**Problem details**
To complete the exercise, write out all the data exactly.
** Stored data follows **
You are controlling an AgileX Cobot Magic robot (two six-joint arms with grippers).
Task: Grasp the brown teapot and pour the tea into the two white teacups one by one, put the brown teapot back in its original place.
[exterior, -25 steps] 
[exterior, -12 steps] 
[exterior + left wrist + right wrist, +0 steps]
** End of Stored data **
**Expected answer**
You are controlling an AgileX Cobot Magic robot (two six-joint arms with grippers).
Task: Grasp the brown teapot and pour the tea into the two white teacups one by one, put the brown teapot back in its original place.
[exterior, -25 steps] 
[exterior, -12 steps] 
[exterior + left wrist + right wrist, +0 steps]

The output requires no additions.